O amigo de Ricardina mandou a mãe bater à porta. Saiu um criado, perguntando quem buscava.
- Diga ao Sr. Dr. Bernardo que está aqui a velha.
O criado ia dizer que não estava em casa o Sr. Doutor, quando Bernardo o mandou retirar da janela, e disse à velha que esperasse.
Desceu ao pátio e abriu o portão.
- Está ali o meu Norberto que lhe quer falar, Sr.
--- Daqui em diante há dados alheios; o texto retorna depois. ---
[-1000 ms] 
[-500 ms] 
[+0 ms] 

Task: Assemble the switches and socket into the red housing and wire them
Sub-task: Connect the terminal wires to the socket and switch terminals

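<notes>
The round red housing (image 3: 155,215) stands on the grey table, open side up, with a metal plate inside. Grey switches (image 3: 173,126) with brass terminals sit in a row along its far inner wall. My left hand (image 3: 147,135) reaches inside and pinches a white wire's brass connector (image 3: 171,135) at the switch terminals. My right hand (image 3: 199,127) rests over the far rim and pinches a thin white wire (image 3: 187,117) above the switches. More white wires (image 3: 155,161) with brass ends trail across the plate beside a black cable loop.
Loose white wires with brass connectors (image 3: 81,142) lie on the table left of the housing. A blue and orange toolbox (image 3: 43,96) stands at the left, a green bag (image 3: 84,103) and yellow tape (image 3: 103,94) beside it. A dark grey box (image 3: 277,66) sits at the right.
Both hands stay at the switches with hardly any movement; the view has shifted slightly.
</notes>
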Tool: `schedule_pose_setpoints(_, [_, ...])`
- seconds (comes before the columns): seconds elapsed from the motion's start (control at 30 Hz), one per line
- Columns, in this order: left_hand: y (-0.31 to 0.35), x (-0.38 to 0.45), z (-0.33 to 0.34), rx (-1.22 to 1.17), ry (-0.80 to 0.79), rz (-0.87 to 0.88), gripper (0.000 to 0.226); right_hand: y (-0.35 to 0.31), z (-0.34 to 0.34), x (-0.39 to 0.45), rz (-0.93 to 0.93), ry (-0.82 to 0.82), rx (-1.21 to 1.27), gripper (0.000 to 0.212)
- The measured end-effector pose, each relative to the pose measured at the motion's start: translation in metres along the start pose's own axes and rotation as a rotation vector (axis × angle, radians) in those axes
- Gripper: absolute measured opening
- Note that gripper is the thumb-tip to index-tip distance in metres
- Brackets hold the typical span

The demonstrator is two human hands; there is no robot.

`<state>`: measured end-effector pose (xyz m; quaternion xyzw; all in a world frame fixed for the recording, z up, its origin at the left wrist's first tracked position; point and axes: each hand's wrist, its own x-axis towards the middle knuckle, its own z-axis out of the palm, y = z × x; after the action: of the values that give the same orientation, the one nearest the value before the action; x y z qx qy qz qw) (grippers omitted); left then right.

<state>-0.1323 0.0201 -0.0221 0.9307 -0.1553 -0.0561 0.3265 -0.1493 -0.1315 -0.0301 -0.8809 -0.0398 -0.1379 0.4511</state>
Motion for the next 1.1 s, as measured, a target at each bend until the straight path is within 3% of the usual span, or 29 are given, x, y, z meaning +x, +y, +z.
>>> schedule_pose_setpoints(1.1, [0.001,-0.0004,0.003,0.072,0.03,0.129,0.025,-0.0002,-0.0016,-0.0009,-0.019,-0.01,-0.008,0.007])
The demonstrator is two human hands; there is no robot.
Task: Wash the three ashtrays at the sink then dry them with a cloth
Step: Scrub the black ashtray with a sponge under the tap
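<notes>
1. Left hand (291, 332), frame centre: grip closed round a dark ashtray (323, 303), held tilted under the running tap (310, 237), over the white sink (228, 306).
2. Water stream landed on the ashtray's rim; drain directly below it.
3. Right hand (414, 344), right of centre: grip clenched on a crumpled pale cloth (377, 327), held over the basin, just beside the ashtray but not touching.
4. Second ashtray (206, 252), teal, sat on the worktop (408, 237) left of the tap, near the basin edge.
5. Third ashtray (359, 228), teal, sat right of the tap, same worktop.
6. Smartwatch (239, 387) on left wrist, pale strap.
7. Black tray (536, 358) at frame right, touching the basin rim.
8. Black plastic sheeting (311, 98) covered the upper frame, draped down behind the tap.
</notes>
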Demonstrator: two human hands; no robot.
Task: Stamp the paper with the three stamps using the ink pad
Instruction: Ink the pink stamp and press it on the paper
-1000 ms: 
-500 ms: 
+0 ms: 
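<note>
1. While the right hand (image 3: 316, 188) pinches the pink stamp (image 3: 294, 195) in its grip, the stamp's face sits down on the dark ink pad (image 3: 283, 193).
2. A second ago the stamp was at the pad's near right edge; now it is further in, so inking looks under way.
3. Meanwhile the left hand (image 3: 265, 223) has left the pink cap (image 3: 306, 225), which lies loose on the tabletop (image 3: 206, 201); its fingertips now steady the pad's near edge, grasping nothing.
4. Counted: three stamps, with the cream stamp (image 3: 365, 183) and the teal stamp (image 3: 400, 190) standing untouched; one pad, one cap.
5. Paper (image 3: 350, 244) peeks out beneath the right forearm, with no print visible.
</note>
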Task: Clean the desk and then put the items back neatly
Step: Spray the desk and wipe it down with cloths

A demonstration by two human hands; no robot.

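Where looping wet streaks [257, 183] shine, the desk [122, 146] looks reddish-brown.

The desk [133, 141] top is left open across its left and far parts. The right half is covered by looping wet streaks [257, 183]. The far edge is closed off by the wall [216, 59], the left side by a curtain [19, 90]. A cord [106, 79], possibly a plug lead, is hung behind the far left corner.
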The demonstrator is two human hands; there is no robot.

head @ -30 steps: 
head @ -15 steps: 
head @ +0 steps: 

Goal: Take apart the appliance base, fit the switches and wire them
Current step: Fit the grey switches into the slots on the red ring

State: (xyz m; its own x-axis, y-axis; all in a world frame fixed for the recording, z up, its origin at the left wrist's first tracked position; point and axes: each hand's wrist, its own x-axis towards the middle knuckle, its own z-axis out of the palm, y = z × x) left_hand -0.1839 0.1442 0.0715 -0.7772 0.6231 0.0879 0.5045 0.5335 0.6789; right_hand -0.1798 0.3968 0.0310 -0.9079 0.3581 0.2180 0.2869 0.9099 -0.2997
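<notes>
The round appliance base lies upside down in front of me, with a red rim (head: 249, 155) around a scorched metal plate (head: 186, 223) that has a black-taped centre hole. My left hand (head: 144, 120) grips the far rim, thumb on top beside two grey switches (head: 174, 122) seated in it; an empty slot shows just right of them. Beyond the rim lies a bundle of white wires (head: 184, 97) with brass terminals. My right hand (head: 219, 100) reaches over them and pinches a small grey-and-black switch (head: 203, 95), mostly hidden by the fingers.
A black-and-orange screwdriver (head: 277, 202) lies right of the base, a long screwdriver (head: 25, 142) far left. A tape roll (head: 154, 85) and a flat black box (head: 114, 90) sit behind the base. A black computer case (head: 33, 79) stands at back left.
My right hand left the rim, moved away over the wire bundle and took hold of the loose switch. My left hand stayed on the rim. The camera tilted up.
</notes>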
Doutor - disse a velhinha.
- Vá dizer-lhe que ninguém o vê neste pátio, e que venha cá.
Enquanto a velha levou o recado, Bernardo subiu, chamou Ricardina. e desceu com ela a tempo que o Calvo chegava com o rosto oculto num cobrejão, por debaixo do qual se viam os dois canos da clavina.
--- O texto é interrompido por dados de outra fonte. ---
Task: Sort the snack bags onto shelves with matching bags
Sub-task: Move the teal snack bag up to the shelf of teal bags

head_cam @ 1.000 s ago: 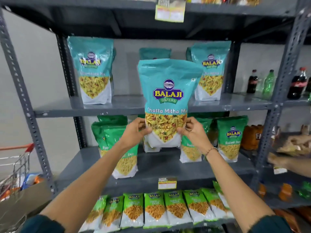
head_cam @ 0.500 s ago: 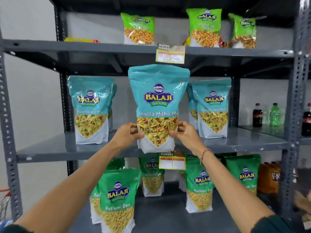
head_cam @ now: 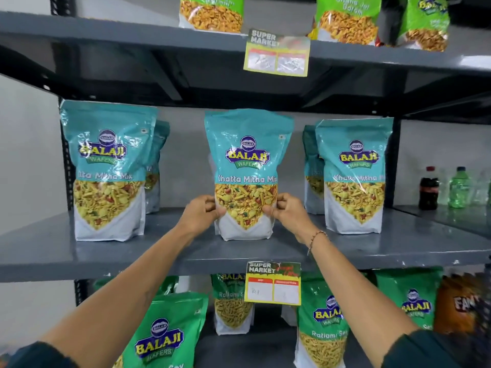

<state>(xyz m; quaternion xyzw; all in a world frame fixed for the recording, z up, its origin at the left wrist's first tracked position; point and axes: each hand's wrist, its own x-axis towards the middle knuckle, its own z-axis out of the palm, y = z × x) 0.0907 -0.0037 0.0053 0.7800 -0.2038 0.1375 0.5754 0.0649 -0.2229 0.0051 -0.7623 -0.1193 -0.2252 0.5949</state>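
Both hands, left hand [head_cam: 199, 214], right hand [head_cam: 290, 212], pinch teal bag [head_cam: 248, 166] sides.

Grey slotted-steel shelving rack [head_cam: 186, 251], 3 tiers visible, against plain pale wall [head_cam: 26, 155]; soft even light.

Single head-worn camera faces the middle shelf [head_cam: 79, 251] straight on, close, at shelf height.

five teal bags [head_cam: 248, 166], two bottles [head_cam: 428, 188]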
- Entra, Norberto - disse Bernardo, comovido - , aqui tens a tua amiguinha de infância, que te vem agradecer.
Ricardina deu-lhe as mãos, que ele não ousava aceitar nas suas. Forcejou ela por tomar-lhas, e disse banhada em alegre choro:
- Como poderei eu pagar os favores que te devo, Norberto!
- Vamos ao caso fidalga... - disse o criado roçando as pálpebras com o punho direito da véstia. - Olhem que isto está muito mau. O juiz de fora vem depois de amanhã cercar esta casa porque já chegou ordem de Coimbra para serem todos presos. O Sr. Abade, se não vier, manda gente com os milicianos, e olhe que a ideia dele é ver se o matam, Sr. Doutor, antes de vossa Senhoria ser preso. Eu que lho digo é que o sei tão bem como estarmos aqui todos os três. Agora o que devem fazer é pôr-se ao largo. Toca para Espanha o mais tardar depois de amanhã, senão está tudo perdido.
Ricardina tremia, trespassada de glacial terror. Bernardo aconchegou-a do seio e disse-lhe:
- Minha filha, não tenhas medo, que o teu Norberto ainda nos salvou desta vez. Entre amanhã e depois prepara-se tudo, e vamos para Espanha.